Posted by WCarey on November 4th, 2013

Rush The Court is back with another edition of One on One: An Interview Series, which we will bring you periodically throughout the offseason. If you have any specific interview requests or want us to interview you, shoot us an email at rushthecourt@yahoo.com.

With the college basketball season nearly upon us, we thought it would be a good idea to gather some expert opinions on the nation’s major college basketball conferences. As part of our national preview of the SEC, we recently had the pleasure of speaking with three SEC experts in television analysts Dave Baker and Barry Booker, as well as Blue Ribbon College Basketball Yearbook editor, Chris Dortch. (Ed. note – we spoke to each individual separately, but for the sake of expediency, combining their answers into a round table format made the most sense.)

faceprofile

Booker, Baker and Dortch Shared Their SEC Thoughts With Us This Preseason

Rush the Court: How good is Kentucky and what makes it that good? Do you expect the Wildcats to win both the SEC and the national titles?

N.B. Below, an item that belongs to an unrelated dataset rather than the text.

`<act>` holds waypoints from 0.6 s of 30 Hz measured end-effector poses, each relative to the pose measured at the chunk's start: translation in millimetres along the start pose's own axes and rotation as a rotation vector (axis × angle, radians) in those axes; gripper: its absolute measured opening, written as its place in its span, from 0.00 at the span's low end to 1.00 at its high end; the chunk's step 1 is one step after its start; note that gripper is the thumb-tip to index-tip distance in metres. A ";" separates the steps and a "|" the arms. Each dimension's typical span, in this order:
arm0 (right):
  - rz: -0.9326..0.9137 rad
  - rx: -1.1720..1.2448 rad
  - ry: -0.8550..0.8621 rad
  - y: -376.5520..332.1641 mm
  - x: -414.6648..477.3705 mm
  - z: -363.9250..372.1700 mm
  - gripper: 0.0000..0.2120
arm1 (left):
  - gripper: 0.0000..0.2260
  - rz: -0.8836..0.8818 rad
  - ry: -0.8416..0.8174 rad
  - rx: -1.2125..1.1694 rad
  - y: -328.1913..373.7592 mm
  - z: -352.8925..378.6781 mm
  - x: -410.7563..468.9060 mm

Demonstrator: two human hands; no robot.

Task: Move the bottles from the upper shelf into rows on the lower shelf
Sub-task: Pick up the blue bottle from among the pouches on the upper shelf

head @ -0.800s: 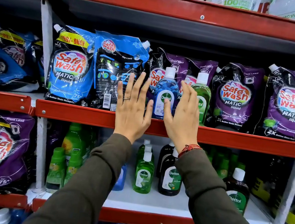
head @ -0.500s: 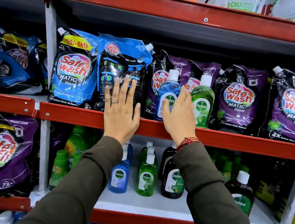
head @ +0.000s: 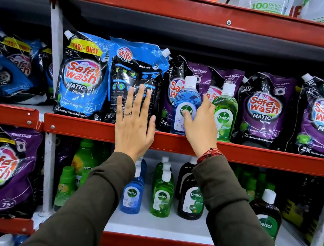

Dave Baker: A lot of folks think that Cal can be a little blustery at times. I think he’s actually pretty frank in his assessments. Last year, he thought they were gonna be better than they were. He thought they were gonna be a good team; he didn’t they they could be a great team. But he’s really got that swagger back this year. And this team is an incredibly talented team. People can debate whether, coming into their college careers, this is the best recruiting class of all-time, but I can tell you, just in the couple of practices I’ve seen, there has been a marked difference in terms of talent level, attitude and the way these guys are working together. There are some natural leaders that have come in this class. Based on what I’ve seen, his confidence is well-placed. With what their expectations are, they certainly believe they should be in the mix at the end of the year.

Barry Booker: Kentucky has everything it takes to be extremely good. It has elite talent all over the court. I think Kentucky is the surefire favorite in the SEC and I believe it has to be considered one of the top contenders to win the national title. This 2013 recruiting class is just one of the best we have seen – by all reports. It seems like every year, Kentucky gets some of the best recruits. In a year like this, where Kentucky has an outstanding class and it has players like Alex Poythress and Willie Cauley-Stein returning, it would be hard to see the Wildcats not being a top-notch team. It is amazing what John Calipari is doing in bringing in that top flight talent to replace top flight talent every year.

Chris Dortch: This historically great recruiting class gives coach John Calipari his most talented team ever, with at least seven future NBA first-round draft picks. Kentucky is definitely favored in the SEC and will be a title threat come March, but there are a handful of teams with more experience that are capable of executing a game plan and sending the Cats home short of the championship game.

RTC: Florida lost its three leading scorers from last season’s Elite Eight team. Are this season’s Gators a legitimate challenger to Kentucky in the SEC?

Baker: I think Billy and Florida will have another really good team. He’s got a situation down there where he just finds people to replace the players who have moved on. They are just incredibly consistent year-in and year-out. I know that they would have liked to have made some deeper runs in the NCAA Tournaments since their championships, but other than that, they’re just really consistent.

Booker: Absolutely. The Gators have gone to the Elite Eight three straight seasons and they are at that level again this season. I am not sure if you can call them number two – maybe Kentucky is 1A and Florida is 1B. If Kentucky does stumble and does not get things figured out, Florida can come in and take over at the top of the league. Freshman Kasey Hill is a dynamic point guard. Even with the departures from last year, Florida is still very strong on the perimeter with Scottie Wilbekin and Michael Frazier. The Gators also return Patric Young inside – who is the best interior player in the league. This is a very solid team. It just has to stay healthy this season. The injury to Will Yeguete really hurt the team last season. It was never able to get back to the same level that it was at before the Yeguete injury.